Если бы нашелся чудак, который взял бы экземпляр, скажем, «Истории Тома Джонса, найденыша» и стал бы утверждать, что эту книгу никто не писал, что она возникла, словно случайно выросший и принявший случайные формы лес, — такой чудак, наверно, столкнулся бы с некоторым недоверием к своей персоне. Но коль скоро вселенная — это куда более сложное, прекрасное и впечатляющее создание, чем «История Тома Джонса», то подобное же недоверие снова и снова приводило в разные эпохи к отказу от натуралистических доктрин, приписывающих сотворение природы случайным обстоятельствам. Этот довод — что в основе творения неизбежно был замысел — древен как мир. Его приводили еще с тех самых пор, как люди научились мыслить. Но не менее древен взгляд на природу как на нечто, возникшее в результате стечения случайных обстоятельств. И сколько стоит мир, столько длится спор между сторонниками этих теорий, хотя время от времени одна сторона погружается в задумчивое молчание.
Несомненно, именно натурализм, торжествовавший в течение последних двух столетий, породил современную науку со всеми ее победами и опасностями. Рациональное рассуждение, точный анализ, уверенность в том, что в основе разрозненных случайностей лежат четкие законы, замена религиозных объяснений углубленными раздумьями и тщательными экспериментами, решимость все на свете подвергать исследованию и ничего не принимать на веру — эти интеллектуальные принципы создали тот мир, в котором мы живем. Человечество не может от них отказаться и пойти назад — это было бы чистейшим безумием. Наука — главное орудие, с помощью которого мы способны покончить с нуждой и болезнями и предотвратить уничтожение природы. Конечно, открытие новых сил создает новые опасности — иной раз совершенно устрашающие. Но едва ли мы улучшим нашу жизнь и обеспечим себе безопасность, если откажемся пользоваться нашим обогатившимся разумом.
Но ведут ли научные открытия в конечном итоге к ниспровержению или к утверждению Б-га — это еще большой вопрос, который предстоит решать как ученым, так и философам. В отличие от религии, наука не ищет Г-сподних истин. Она, однако, с неколебимой верой ищет какую-то истину и какую-то гармонию во всем многообразии красок и звуков окружающего нас мира. И в этих поисках, невзирая на все свои парадоксы и нераскрытые тайны, она добилась поразительных успехов. Для некоторых глубоких и трезвых умов Б-г остается «гипотезой, в которой нет необходимости»; для других умов, не менее глубоких и трезвых, существование такой всепроникающей истины и гармонии — и прежде всего сама возможность истины — подразумевает существование кого-то, кто изрекает эту истину — то есть Б-га, который придал извечной ночи и хаосу завершенный вид и продолжает этот вид сохранять.

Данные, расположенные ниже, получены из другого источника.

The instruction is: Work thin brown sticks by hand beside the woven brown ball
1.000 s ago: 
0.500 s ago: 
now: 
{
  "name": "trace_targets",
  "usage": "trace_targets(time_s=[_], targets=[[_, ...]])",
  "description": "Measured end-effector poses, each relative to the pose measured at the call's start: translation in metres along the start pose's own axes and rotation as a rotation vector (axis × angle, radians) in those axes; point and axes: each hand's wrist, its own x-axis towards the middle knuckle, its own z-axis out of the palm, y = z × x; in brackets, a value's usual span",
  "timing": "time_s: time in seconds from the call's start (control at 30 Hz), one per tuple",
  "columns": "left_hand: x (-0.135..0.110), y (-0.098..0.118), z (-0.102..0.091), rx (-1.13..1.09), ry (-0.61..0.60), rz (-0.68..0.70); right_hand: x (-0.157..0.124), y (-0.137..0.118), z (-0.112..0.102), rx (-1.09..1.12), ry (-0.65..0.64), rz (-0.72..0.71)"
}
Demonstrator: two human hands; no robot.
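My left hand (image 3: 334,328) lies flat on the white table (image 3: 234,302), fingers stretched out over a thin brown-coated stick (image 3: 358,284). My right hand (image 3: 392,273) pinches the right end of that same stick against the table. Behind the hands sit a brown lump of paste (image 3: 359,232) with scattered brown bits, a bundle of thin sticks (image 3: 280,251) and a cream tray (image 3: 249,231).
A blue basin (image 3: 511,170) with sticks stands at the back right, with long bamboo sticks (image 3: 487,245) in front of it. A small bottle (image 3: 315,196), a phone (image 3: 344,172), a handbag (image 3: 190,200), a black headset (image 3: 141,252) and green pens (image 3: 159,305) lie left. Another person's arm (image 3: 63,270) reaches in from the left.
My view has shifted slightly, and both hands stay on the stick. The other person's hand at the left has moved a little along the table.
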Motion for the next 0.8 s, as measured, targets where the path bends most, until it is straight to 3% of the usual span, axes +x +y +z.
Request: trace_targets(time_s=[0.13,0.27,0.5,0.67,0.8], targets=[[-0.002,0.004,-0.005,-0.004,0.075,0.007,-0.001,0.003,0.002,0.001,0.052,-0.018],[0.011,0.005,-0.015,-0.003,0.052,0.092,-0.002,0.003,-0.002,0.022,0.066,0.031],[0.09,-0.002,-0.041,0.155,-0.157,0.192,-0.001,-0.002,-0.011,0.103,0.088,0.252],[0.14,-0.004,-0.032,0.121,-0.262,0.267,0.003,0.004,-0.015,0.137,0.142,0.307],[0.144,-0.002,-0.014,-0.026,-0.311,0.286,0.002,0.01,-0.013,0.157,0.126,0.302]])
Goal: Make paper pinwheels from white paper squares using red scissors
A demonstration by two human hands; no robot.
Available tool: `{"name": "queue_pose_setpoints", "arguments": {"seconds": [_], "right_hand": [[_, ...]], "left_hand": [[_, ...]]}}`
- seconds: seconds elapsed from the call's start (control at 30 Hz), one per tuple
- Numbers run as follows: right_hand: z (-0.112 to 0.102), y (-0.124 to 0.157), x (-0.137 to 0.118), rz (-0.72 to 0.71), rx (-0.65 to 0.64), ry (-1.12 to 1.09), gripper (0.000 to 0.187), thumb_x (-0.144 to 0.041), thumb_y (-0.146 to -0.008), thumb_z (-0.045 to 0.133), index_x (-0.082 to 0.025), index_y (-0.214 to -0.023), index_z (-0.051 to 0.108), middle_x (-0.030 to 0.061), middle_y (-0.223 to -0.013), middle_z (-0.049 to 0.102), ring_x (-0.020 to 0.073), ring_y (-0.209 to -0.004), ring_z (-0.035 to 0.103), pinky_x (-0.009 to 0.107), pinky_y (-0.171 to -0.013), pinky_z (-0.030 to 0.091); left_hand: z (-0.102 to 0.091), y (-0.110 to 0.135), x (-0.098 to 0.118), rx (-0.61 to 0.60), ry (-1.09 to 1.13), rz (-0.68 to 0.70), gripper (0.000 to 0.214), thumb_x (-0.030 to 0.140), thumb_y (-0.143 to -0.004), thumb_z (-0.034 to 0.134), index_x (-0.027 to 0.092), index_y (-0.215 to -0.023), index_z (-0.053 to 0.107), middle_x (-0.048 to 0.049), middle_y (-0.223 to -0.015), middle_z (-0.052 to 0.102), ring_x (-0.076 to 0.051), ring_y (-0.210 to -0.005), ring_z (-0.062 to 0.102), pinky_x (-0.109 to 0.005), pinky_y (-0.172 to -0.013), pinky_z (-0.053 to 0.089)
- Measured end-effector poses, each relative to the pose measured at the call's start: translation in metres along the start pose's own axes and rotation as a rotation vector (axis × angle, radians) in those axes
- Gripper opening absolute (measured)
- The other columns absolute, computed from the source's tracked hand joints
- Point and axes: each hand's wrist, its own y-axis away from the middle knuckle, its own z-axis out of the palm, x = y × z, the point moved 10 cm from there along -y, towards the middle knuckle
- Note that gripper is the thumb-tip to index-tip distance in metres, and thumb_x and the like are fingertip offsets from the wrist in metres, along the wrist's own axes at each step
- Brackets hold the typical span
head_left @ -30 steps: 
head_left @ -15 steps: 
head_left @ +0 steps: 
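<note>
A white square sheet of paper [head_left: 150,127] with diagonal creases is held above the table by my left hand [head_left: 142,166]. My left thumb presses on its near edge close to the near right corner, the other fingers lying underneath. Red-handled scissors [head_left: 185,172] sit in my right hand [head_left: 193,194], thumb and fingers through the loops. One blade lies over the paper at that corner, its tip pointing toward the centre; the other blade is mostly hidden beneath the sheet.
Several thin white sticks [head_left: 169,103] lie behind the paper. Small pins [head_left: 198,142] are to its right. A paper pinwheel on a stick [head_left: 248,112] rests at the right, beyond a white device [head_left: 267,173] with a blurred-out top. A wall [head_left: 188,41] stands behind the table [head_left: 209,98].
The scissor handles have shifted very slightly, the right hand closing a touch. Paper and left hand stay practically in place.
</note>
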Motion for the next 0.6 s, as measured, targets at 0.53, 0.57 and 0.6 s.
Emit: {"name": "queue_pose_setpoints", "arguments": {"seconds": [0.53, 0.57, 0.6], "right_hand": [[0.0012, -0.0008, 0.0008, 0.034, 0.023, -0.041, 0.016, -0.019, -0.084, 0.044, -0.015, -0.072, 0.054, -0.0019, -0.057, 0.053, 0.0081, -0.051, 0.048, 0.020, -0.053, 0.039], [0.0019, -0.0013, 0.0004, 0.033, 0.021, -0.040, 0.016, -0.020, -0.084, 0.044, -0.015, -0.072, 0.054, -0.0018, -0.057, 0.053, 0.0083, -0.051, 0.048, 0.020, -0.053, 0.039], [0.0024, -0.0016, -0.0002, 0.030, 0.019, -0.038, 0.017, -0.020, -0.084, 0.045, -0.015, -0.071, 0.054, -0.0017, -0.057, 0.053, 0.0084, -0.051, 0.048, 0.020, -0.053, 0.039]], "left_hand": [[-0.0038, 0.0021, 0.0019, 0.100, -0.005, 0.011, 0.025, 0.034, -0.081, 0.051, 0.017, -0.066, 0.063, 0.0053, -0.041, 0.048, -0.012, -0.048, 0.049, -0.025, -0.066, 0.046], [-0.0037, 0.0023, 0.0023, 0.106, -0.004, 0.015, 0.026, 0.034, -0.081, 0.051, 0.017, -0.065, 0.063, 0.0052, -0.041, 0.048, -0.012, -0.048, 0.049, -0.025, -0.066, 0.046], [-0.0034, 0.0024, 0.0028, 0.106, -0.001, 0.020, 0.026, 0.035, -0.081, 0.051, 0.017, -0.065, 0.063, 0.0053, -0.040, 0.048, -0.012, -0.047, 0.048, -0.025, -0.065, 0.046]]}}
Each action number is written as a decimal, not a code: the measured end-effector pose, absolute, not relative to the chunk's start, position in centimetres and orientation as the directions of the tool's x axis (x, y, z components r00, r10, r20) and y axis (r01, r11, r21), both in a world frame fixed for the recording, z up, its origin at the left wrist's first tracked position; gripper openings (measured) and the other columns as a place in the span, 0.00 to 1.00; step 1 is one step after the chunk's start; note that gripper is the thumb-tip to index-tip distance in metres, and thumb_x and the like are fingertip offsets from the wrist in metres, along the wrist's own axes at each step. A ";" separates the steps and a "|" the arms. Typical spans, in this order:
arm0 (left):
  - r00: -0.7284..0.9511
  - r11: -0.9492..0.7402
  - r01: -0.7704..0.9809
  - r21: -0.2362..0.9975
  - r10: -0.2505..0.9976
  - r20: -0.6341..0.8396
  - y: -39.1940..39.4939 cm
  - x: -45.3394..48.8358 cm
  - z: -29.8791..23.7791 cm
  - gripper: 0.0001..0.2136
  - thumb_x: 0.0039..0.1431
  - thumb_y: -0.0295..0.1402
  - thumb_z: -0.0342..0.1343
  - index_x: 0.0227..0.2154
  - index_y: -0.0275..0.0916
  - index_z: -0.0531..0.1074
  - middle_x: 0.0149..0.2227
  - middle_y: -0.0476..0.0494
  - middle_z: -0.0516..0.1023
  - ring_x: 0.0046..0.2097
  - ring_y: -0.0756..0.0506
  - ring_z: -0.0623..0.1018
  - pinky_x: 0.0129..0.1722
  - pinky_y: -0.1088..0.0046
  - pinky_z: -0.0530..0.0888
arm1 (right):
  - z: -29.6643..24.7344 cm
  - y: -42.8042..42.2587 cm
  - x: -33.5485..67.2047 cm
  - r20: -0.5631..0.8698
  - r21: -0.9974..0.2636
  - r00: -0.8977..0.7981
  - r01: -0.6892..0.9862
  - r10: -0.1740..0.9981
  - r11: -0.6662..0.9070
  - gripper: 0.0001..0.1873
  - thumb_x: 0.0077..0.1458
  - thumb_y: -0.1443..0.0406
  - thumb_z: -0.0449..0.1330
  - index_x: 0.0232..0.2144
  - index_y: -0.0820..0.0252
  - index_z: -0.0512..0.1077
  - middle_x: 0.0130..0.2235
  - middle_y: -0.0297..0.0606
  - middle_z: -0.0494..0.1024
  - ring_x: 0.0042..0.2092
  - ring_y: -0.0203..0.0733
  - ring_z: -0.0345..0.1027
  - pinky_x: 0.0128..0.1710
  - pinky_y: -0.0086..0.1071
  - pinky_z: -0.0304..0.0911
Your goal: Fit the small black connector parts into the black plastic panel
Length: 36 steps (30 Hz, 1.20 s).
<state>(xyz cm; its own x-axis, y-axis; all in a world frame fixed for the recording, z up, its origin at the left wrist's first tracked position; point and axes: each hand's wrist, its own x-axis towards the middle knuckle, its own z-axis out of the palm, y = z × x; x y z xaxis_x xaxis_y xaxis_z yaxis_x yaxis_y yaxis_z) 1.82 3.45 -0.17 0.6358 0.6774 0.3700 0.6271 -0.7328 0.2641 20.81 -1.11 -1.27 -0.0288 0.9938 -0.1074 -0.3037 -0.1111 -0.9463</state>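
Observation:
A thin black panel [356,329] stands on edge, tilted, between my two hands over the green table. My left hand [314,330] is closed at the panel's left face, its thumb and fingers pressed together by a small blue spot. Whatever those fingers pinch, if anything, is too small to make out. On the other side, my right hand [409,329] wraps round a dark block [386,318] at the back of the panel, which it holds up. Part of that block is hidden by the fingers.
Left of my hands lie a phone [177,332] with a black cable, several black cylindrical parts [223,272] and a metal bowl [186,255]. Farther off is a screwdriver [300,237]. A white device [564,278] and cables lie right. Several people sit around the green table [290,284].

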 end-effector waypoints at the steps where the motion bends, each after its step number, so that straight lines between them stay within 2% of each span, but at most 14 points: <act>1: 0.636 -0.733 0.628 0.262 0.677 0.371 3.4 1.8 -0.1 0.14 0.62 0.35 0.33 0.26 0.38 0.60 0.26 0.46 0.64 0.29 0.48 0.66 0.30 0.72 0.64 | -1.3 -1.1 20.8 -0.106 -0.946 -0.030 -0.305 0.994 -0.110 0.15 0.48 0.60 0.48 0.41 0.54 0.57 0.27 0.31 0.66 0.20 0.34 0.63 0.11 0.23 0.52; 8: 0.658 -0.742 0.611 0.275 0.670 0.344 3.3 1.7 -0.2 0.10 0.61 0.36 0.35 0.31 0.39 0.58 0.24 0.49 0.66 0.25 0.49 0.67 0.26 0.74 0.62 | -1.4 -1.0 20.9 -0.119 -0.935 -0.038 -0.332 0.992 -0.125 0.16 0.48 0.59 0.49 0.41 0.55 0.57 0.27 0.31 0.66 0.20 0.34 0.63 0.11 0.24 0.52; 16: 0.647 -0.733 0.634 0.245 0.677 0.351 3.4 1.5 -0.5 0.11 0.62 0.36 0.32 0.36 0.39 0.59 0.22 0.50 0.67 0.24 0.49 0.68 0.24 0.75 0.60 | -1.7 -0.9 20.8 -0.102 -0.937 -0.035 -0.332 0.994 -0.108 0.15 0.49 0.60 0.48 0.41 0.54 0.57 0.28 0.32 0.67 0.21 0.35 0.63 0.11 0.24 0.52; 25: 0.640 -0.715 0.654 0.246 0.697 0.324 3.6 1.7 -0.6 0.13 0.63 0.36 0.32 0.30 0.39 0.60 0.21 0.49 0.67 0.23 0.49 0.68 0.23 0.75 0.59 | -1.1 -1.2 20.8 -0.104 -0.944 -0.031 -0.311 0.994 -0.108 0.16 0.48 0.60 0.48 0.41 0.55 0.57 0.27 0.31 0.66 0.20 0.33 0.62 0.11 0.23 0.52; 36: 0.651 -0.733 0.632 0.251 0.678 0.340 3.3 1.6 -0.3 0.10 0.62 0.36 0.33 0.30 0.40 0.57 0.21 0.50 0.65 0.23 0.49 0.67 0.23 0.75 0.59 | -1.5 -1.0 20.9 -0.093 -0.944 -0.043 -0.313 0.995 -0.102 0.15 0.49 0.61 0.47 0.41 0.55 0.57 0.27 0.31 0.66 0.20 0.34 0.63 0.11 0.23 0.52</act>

Однако довод, согласно которому в основе творения неизбежно лежал замысел, есть лишь формальное доказательство существования Б-га, и этот довод довольно редко приходится слышать с тех пор, как Юм и Кант опутали его логическими хитросплетениями. Все произошло строго по правилам философской игры. Мыслители доказали, что с точки зрения формальной логики довод о наличии замысла вовсе не подтверждает того, что это был замысел одного благого Творца или даже нескольких. Наличие замысла в создании вселенной, особенно учитывая, что она далеко не совершенна, может равным образом служить и вполне логичным доказательством того, во что верили язычники, то есть того, что мир был создан и доныне управляется множеством могущественных, но чудаковатых и нерадивых демонов. Кант блестяще проанализировал, каким образом разум накладывает отпечаток видимости замысла на вселенную, которую мы никогда не сможем увидеть и узнать такой, как она есть. Мыслительная деятельность подчиняется определенным категориям — так же, как и чувственный опыт. То, что мы считаем замыслом, — в определенной (но неведомо какой) степени творение нашего собственного разума. Мы никогда не постигнем «вещь в себе».
Кант все объяснил толково и убедительно, по крайней мере так воспринял его сочинения мир. Я не могу описать в одном коротком опровергающем абзаце, как воспринимает рассуждения Канта верующий человек. Внешняя схема примерно такова: религиозный мыслитель каким-то внутренним наитием ощущает во вселенной наличие великого замысла Б-жьего, и такого мыслителя нельзя разуверить самыми убедительными доводами. Это ощущение пронизывает книги Псалмов, Иова, Исайи, оно нередко возникает при чтении стихов великих поэтов, и в ту или иную минуту жизни оно появляется у большинства людей. И когда оно появляется, человек часто склонен задавать себе вопрос: «Верую я или нет?» Но такого ощущения еще недостаточно, чтобы, воодушевившись, схватить агностика за пуговицу и переубедить его разумными аргументами.